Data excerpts
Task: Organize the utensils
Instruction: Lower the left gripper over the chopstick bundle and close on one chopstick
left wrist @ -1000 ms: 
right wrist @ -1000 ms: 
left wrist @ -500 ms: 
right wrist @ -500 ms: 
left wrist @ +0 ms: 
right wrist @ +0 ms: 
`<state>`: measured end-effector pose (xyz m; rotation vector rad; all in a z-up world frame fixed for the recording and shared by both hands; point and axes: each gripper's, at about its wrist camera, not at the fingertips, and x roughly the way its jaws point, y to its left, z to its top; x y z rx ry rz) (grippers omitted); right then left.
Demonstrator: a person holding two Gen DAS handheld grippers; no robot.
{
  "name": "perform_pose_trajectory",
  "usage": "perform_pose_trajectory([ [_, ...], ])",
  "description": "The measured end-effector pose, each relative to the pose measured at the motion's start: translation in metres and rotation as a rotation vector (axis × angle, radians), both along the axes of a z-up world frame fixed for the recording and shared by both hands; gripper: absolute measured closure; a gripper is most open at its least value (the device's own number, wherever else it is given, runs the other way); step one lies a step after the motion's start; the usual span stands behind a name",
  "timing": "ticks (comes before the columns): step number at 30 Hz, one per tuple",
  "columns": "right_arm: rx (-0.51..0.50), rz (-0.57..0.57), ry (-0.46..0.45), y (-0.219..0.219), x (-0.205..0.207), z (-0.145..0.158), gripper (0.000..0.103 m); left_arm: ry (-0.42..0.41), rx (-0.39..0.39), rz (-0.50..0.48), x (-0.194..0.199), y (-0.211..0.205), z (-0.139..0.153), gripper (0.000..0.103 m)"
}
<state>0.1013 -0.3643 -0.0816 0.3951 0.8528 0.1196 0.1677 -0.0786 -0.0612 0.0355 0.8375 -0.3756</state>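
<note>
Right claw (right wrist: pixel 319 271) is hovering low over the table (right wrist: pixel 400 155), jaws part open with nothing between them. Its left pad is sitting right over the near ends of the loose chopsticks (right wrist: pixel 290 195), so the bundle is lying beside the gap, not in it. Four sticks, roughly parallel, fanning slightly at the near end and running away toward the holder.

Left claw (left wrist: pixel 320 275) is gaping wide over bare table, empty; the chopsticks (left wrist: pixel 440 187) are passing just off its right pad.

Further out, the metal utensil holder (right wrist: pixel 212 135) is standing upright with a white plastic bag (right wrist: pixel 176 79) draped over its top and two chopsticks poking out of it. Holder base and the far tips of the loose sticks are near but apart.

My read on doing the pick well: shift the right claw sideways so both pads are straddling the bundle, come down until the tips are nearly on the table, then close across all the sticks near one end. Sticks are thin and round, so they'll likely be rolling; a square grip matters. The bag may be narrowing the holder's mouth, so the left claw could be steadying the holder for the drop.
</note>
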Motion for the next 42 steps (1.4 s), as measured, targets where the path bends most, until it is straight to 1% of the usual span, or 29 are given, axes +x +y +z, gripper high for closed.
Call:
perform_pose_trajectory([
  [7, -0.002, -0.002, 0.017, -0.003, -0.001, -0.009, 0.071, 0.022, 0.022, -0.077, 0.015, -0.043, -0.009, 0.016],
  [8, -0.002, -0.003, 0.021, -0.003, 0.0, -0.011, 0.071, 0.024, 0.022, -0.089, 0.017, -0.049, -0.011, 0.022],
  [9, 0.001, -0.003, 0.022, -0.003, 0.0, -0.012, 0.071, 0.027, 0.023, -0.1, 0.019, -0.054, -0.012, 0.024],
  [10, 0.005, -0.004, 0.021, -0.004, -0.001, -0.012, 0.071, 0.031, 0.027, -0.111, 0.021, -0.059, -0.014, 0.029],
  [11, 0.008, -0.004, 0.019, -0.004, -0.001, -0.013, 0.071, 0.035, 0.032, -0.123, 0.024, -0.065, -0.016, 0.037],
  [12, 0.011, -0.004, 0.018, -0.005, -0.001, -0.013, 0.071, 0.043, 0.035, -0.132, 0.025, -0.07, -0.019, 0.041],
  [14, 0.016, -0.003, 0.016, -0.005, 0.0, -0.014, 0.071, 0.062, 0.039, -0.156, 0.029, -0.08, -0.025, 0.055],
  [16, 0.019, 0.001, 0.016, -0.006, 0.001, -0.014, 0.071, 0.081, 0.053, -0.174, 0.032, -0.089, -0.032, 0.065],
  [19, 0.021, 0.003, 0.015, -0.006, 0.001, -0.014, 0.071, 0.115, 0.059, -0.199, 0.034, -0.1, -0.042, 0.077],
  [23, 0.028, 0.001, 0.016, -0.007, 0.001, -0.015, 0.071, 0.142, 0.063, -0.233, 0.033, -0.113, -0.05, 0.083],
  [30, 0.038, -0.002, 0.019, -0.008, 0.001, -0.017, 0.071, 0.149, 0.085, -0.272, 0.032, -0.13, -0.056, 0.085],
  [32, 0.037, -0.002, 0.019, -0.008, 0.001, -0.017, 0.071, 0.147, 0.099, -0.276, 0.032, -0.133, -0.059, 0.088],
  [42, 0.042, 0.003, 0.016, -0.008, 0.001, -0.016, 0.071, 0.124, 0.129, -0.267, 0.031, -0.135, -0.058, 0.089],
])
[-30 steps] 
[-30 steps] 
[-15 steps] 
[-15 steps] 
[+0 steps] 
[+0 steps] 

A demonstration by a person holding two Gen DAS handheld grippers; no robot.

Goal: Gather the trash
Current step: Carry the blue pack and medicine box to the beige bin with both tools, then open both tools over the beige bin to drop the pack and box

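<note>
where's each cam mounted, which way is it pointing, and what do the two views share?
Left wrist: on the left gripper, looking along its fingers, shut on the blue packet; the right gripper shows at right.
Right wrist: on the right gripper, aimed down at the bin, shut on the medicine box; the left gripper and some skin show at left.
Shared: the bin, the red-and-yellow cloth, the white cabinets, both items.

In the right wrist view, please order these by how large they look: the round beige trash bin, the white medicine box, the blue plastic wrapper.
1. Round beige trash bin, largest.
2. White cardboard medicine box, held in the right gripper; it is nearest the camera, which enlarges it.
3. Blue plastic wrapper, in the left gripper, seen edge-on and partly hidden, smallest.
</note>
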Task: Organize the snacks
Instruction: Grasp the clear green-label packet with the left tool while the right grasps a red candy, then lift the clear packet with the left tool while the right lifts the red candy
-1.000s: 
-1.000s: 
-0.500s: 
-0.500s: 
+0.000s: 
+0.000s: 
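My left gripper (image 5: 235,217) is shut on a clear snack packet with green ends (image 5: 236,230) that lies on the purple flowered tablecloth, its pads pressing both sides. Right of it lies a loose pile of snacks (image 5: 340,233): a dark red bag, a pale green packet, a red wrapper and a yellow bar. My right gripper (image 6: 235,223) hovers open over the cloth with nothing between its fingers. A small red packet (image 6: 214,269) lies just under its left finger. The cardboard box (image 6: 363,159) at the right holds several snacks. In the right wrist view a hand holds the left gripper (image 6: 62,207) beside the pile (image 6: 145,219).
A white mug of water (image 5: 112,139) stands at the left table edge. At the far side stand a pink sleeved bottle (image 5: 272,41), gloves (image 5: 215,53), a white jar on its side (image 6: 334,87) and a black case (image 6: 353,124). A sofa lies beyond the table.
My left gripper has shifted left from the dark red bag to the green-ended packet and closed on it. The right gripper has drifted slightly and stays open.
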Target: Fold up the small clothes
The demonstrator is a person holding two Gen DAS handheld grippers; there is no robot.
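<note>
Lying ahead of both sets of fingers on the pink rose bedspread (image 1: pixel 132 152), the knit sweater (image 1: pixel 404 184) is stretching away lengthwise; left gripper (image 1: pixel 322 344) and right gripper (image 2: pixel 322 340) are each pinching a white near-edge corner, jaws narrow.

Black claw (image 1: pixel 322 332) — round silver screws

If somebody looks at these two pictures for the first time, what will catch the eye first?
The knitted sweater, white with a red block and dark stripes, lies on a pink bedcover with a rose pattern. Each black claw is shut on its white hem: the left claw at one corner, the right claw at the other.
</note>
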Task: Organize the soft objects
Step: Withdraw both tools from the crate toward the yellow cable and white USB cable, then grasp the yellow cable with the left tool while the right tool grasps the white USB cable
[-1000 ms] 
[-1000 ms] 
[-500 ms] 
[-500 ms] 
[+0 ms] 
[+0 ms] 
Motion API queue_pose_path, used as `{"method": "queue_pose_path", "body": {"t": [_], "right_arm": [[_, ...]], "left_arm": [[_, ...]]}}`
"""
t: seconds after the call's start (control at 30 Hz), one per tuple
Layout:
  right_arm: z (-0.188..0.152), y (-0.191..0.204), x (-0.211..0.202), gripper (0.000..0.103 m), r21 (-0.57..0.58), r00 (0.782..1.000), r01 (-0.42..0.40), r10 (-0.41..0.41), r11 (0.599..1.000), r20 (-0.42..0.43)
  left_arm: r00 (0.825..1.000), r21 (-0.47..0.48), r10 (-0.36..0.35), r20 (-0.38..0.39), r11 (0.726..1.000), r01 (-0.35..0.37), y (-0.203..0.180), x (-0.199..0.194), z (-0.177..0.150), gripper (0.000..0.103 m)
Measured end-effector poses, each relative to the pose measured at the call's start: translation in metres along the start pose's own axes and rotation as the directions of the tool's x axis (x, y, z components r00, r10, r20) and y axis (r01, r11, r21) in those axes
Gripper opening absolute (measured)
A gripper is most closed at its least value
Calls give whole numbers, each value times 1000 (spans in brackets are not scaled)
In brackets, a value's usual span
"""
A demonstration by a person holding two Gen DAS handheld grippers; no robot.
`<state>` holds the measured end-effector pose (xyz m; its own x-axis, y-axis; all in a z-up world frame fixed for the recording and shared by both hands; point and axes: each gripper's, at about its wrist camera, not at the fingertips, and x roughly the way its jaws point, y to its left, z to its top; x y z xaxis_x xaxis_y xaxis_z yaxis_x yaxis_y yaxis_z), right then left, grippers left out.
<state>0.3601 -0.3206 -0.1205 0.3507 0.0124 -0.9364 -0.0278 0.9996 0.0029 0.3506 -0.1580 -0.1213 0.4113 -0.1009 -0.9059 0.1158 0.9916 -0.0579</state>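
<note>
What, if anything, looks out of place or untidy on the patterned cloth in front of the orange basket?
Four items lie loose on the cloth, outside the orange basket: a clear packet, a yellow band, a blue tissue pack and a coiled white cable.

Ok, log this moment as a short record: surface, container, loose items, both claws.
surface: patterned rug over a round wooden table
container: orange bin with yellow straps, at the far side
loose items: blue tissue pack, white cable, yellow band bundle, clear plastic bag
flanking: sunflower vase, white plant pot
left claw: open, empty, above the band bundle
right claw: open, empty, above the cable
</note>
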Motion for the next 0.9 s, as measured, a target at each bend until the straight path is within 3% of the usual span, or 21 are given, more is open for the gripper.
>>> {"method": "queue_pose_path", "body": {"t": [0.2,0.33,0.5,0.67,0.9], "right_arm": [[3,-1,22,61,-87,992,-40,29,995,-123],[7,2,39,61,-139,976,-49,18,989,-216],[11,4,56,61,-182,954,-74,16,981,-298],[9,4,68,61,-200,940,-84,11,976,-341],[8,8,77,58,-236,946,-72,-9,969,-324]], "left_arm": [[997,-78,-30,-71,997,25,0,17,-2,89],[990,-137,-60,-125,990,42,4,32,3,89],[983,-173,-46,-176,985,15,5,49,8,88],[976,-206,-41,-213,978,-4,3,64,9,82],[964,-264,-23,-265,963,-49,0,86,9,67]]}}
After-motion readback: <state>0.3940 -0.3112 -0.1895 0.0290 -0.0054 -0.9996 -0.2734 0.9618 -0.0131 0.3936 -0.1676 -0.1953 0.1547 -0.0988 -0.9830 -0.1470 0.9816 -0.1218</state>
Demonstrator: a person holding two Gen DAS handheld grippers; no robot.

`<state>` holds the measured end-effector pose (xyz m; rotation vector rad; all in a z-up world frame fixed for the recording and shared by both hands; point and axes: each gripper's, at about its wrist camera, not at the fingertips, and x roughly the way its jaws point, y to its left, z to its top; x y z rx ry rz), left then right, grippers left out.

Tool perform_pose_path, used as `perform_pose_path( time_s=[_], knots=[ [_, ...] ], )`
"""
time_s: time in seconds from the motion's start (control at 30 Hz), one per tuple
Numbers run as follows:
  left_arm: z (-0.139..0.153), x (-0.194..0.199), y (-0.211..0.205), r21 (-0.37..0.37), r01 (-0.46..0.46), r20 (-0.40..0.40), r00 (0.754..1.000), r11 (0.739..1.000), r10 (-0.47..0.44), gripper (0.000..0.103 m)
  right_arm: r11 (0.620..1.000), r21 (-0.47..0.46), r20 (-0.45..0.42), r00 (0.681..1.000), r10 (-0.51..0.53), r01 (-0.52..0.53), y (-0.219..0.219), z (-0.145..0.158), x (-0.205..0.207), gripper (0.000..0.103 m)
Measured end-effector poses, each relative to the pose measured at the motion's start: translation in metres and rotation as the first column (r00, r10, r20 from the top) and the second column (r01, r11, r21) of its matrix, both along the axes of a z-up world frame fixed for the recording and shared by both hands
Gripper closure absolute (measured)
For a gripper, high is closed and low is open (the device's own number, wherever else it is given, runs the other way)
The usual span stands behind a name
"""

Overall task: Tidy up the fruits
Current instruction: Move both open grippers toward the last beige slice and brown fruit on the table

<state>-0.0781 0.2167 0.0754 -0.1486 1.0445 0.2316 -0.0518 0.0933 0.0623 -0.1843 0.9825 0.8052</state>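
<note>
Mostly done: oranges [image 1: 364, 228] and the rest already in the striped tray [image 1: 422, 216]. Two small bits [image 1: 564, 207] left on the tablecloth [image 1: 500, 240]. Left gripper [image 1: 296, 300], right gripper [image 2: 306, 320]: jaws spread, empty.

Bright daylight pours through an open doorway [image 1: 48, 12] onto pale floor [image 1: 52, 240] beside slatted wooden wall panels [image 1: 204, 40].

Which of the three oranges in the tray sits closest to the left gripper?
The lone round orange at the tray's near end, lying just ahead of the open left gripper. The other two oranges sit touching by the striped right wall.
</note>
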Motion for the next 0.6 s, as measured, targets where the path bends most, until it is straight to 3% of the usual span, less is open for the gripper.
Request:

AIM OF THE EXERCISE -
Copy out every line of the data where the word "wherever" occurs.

RESULT OF THIS TASK -
  "description": "The measured end-effector pose, each relative to the pose measured at the motion's start: translation in metres and rotation as a rotation vector (axis × angle, radians), both along the axes of a z-up world frame fixed for the recording and shared by both hands; gripper: absolute measured closure; a gripper is most open at its least value (the device's own number, wherever else it is given, runs the other way); step one lies a step after the motion's start; the usual span stands behind a name",
For a gripper, high is closed and low is open (the device's own number, wherever else it is given, runs the other way)

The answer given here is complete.